Problem to solve:
Skip the pictures. Set down, word for word, the lines from the start of the material up to and including the line with "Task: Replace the".

BEGIN

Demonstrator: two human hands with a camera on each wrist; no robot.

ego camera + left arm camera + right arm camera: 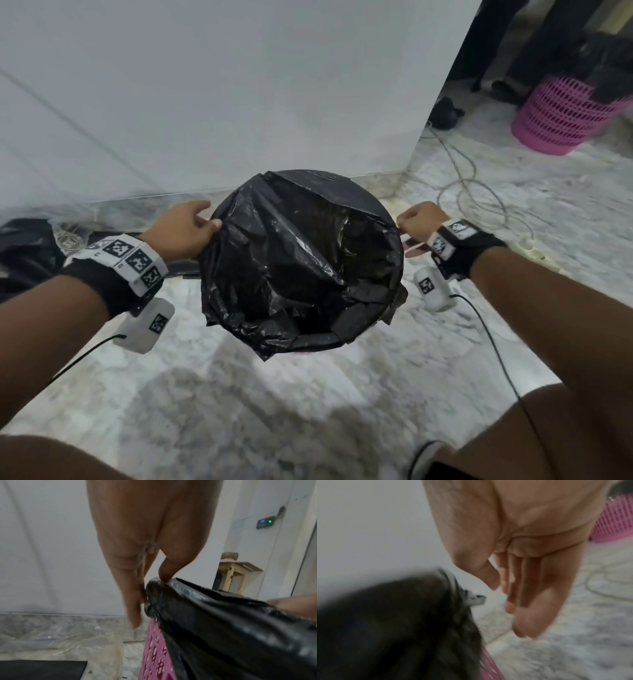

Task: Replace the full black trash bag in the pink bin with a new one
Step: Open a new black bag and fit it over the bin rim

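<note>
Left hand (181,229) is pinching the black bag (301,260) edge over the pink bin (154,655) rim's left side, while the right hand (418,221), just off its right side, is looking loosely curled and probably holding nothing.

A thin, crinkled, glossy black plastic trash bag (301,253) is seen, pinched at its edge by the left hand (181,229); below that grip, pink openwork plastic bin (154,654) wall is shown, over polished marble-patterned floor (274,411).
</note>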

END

Finished exercise:
Demonstrator: two human hands with a camera on each wrist; no robot.

ego camera + left arm camera + right arm camera: 

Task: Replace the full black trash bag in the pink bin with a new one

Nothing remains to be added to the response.